Collected data:
########################################

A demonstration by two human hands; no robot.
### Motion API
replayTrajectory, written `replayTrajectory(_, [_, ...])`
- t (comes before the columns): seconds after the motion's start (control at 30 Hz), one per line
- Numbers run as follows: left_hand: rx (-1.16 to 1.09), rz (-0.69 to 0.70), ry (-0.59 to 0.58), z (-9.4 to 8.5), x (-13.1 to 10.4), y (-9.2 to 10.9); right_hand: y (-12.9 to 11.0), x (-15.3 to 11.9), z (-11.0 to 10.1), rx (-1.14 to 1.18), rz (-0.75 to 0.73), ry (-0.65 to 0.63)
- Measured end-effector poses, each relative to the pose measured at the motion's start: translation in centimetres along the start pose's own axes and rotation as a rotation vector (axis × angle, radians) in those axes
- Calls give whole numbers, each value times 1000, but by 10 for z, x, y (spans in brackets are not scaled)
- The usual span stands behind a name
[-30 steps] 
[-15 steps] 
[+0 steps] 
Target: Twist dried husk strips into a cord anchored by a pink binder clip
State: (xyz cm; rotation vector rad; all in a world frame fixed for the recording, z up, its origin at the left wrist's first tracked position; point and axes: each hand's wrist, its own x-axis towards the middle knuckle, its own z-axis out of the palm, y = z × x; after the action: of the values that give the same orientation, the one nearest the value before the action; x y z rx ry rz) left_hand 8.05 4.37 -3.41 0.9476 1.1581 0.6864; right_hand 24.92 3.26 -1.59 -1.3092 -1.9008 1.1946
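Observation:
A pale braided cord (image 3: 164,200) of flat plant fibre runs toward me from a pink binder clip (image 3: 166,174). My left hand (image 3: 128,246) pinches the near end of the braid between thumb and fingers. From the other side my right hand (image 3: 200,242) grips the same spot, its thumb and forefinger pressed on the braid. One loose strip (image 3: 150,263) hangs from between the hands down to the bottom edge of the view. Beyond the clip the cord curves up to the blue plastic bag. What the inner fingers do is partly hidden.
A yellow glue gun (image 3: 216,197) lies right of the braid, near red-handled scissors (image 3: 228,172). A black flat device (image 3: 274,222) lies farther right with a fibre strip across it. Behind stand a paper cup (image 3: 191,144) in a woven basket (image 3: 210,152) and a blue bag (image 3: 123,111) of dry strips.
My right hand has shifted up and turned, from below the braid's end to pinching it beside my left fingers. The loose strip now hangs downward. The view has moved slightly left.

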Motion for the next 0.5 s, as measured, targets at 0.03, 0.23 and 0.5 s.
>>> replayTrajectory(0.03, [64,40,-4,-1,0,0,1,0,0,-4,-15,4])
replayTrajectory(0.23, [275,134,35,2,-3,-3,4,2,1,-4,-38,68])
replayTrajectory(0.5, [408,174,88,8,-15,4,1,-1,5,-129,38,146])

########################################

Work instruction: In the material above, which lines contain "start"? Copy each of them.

Task answer:
- t (comes before the columns): seconds after the motion's start (control at 30 Hz), one per line
- Measured end-effector poses, each relative to the pose measured at the motion's start: translation in centimetres along the start pose's own axes and rotation as a rotation vector (axis × angle, radians) in those axes

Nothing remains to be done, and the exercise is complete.